**Problem requirements:** Among the entries below, how many lines contain the string "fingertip"? Only the number is wanted.

(Stored entries)
---

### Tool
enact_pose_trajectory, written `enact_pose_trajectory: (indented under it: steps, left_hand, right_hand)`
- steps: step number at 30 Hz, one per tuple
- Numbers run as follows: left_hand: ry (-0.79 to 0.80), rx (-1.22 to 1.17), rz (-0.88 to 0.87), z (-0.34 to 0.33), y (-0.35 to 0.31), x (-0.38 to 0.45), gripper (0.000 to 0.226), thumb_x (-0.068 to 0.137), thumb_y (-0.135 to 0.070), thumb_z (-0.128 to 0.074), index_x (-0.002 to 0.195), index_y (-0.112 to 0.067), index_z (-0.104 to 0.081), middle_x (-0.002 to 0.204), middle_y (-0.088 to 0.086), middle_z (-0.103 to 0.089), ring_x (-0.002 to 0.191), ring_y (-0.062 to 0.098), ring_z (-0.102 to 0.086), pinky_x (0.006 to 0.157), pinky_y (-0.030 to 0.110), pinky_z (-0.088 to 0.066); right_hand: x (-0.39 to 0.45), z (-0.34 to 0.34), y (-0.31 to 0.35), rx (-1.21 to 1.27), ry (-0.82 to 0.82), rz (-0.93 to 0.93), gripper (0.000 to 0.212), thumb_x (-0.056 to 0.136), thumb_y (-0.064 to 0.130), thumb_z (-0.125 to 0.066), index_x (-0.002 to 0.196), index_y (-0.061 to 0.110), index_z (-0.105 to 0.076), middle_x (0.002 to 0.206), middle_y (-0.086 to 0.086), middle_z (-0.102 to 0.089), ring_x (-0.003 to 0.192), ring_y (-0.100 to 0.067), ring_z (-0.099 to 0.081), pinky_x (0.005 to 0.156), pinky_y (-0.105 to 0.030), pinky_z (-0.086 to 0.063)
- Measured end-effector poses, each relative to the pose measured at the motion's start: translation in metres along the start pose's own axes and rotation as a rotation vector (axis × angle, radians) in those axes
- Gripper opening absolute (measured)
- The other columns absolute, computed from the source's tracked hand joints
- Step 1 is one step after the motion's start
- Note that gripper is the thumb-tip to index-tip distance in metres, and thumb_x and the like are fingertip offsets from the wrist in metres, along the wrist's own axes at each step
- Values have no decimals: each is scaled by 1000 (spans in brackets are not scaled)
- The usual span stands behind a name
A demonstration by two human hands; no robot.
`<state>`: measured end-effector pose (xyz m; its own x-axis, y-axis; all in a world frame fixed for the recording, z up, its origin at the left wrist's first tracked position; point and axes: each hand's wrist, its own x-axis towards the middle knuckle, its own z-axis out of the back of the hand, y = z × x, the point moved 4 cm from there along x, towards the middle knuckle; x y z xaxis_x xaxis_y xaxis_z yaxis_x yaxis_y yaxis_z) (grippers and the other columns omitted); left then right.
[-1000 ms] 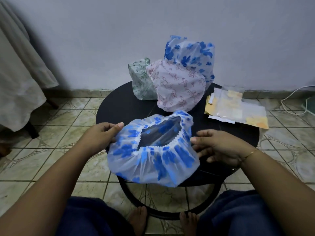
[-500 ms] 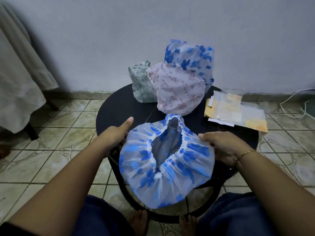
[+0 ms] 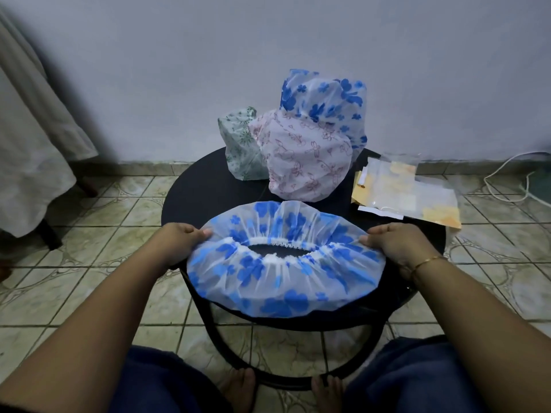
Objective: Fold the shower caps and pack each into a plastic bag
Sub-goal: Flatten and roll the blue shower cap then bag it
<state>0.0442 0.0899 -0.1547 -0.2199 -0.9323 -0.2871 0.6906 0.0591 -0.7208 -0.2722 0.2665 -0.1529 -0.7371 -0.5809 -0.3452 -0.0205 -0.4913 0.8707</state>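
A round black desk stands on a tiled floor against a pale wall. On its near half lies the blue-flowered shower cap, spread flat and wide with its gathered elastic opening facing up; its near edge hangs a little over the rim of the desk. The left hand pinches the cap's left edge with thumb on top and fingers curled under, and the right hand, with a thin gold bracelet at the wrist, pinches the right edge the same way, so the cap is stretched between them. At the back of the desk three more caps stand puffed up and touching one another: a pink-flowered cap in front, a second blue-flowered cap behind it, and a green-patterned cap to its left. A stack of clear plastic bags with yellowish card inserts lies on the right side of the desk, apart from the caps.
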Motion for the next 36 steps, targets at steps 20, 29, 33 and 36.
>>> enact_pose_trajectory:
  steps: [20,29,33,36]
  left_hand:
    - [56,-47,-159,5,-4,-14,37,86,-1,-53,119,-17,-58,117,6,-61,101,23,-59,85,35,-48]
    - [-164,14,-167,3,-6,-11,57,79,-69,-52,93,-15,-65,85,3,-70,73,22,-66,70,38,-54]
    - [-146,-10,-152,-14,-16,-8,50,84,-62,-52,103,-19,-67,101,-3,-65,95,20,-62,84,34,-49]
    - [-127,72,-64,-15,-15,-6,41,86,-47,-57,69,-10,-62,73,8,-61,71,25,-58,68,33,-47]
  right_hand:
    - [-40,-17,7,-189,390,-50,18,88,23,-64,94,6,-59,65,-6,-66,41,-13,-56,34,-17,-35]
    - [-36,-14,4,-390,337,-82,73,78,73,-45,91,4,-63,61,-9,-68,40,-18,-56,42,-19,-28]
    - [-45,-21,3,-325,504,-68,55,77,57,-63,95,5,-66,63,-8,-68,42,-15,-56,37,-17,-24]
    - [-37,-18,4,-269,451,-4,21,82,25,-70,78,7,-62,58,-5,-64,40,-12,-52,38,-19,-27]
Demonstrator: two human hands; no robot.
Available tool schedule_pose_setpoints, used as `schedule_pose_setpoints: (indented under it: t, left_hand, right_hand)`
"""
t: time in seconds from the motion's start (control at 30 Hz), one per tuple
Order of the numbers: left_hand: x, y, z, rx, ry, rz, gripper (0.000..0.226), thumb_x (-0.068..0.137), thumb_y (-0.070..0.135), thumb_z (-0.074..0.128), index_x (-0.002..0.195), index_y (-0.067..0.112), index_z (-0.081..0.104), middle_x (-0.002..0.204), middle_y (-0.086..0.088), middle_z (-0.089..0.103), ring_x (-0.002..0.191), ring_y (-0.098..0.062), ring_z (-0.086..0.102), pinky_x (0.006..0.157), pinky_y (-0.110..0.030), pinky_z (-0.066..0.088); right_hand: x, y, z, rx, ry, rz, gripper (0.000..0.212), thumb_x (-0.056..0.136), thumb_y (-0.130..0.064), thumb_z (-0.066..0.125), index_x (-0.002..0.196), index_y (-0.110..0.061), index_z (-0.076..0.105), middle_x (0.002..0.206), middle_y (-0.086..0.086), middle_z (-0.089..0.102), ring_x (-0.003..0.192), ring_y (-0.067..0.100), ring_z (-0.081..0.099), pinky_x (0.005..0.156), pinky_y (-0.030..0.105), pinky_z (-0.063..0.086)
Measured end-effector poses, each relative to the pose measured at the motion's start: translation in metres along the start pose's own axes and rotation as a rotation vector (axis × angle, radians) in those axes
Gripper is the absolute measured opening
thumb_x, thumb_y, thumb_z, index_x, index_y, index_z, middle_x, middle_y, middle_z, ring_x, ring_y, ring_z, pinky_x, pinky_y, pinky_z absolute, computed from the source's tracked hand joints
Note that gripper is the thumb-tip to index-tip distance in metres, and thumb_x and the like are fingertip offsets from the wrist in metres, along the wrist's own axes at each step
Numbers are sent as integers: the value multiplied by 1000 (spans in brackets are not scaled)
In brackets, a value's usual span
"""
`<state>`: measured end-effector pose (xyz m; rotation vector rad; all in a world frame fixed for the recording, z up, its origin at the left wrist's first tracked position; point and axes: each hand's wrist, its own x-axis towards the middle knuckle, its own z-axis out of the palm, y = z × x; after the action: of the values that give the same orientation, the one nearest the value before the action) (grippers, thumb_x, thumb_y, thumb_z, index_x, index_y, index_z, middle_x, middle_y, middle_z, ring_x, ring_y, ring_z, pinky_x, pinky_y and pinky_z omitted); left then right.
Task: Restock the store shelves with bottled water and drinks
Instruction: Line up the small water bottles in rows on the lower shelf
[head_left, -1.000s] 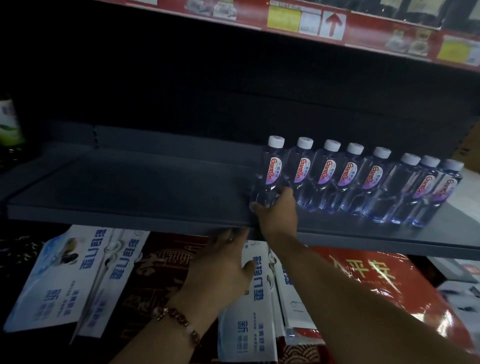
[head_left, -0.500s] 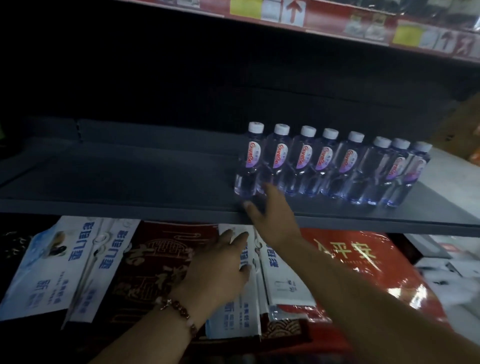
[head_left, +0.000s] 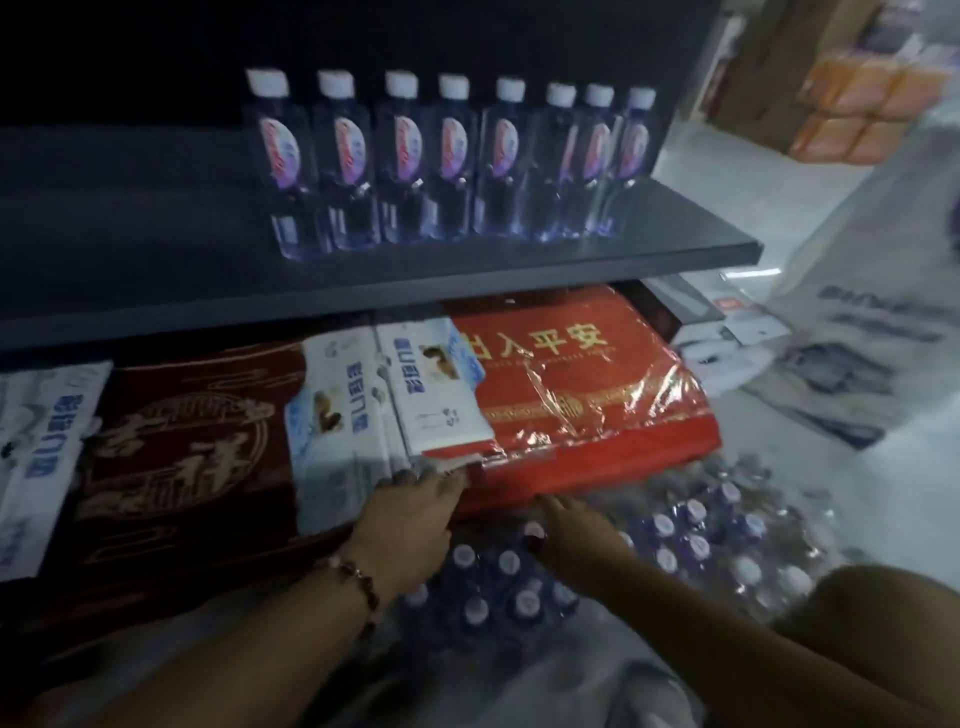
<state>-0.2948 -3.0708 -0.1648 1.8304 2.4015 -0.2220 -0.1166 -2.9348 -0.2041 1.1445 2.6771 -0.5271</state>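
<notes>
- Eight bottles (head_left: 447, 161) are standing upright in one row on the shelf (head_left: 363, 280), toward its right end; the stretch of shelf left of the row is lying bare.
- Below the shelf, and nearer the camera, a pack (head_left: 597, 566) of capped bottles in clear wrap is sitting on the floor, partly tucked under the red mat (head_left: 587, 395) that is sticking out from beneath the shelf.
- The left hand (head_left: 415, 514) is reaching down below the shelf with fingers nearly straight, their tips touching the mat's front edge beside the white packets (head_left: 436, 389); it is holding nothing.
- The right hand (head_left: 576, 530) is stretching over the pack with fingers extended and loose, resting on or just above the caps; blur is hiding which, and it is gripping nothing.
- The step in hand is probably drawing the next bottle from the pack.
- To do it well, each hand should be closing round a bottle's body just under the cap, not the cap alone, and lifting straight up so the wrap is not dragging neighbours over.
- The lift should be clearing the mat's overhang before rising to the shelf.
- New bottles are best going down left of the row, touching the end bottle, labels facing out.
</notes>
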Motion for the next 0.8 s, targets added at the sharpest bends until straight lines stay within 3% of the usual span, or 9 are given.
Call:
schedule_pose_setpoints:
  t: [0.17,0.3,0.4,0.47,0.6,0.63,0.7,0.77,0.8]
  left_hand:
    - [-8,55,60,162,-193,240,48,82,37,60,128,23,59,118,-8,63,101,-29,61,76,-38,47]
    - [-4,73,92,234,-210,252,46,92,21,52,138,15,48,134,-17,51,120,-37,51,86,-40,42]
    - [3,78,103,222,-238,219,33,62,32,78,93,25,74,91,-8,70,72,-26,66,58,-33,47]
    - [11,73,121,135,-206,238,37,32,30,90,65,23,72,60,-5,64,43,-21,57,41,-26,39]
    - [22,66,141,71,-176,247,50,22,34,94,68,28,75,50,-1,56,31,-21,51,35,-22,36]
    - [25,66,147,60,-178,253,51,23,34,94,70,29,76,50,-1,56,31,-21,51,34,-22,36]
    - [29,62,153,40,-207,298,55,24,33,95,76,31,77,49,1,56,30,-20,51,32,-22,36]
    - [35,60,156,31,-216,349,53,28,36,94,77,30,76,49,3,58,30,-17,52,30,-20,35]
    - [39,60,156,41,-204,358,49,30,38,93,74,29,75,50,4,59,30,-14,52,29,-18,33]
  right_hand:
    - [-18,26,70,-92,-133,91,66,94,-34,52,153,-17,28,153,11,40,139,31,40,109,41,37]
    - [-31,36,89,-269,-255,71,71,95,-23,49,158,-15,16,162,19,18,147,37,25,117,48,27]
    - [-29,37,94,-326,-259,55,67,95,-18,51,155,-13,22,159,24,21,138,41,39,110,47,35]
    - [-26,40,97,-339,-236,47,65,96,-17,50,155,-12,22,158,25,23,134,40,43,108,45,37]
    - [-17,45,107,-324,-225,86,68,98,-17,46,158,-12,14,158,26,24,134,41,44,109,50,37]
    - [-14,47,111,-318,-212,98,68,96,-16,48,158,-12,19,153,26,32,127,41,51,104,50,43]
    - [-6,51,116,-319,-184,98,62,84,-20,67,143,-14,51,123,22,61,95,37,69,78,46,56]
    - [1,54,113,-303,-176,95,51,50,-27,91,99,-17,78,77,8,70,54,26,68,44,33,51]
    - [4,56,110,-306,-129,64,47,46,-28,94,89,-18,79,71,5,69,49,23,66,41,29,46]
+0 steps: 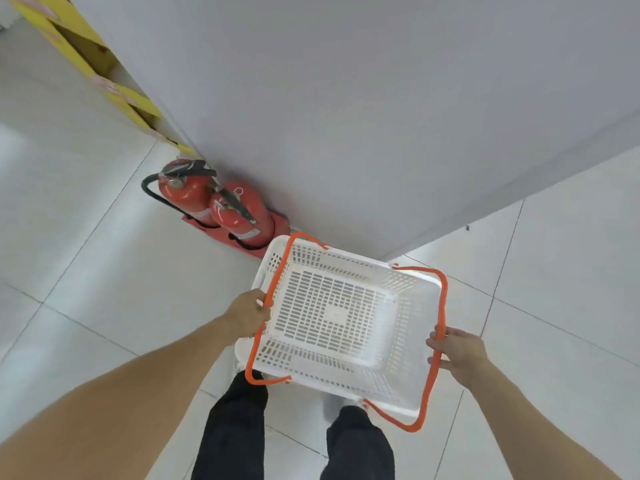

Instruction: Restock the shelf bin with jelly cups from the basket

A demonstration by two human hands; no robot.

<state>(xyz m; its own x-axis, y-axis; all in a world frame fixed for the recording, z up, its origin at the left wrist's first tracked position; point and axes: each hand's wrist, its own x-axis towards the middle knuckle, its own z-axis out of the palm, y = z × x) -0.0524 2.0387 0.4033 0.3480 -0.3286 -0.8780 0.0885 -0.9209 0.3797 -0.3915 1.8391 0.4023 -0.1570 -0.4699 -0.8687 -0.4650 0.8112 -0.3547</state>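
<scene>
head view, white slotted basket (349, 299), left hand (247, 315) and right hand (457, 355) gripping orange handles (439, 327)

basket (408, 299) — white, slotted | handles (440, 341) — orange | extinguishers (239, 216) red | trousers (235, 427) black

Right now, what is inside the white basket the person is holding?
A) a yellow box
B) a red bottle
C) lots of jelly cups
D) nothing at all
D: the basket shows only its bare slotted bottom, with no cups in it, while the left hand and the right hand each hold an orange handle.
</scene>
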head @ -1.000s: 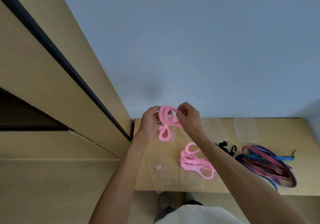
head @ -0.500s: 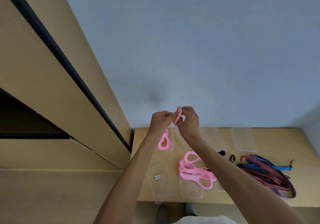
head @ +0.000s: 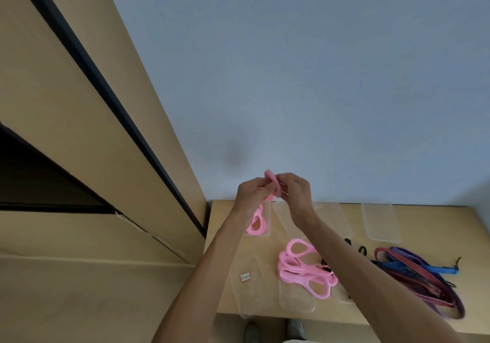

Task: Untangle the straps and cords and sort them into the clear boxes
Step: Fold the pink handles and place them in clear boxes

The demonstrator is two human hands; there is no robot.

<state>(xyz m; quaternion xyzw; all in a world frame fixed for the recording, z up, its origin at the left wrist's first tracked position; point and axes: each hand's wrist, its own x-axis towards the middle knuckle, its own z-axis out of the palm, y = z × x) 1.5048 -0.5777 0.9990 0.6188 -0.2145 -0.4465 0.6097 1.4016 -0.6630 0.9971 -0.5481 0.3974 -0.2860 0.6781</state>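
While my left hand point(head: 253, 191) and right hand point(head: 293, 190) are pinching one pink strap point(head: 271, 181) above the tabletop point(head: 424, 252) | one pink strap is lying in a clear box point(head: 261, 222) | pink pile point(head: 305, 269) and striped cords point(head: 419, 273) are waiting unsorted.

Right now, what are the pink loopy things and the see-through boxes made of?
The pink straps look like soft rubber or silicone: matte, smooth and floppy, bending in loops. The one held by the left hand and right hand curls easily too. The clear boxes look like thin, glossy plastic, since the wooden table shows through them.
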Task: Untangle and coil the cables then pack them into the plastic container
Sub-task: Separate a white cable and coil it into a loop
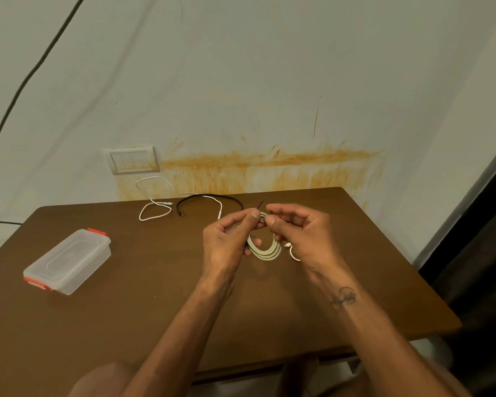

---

**Written answer:** 2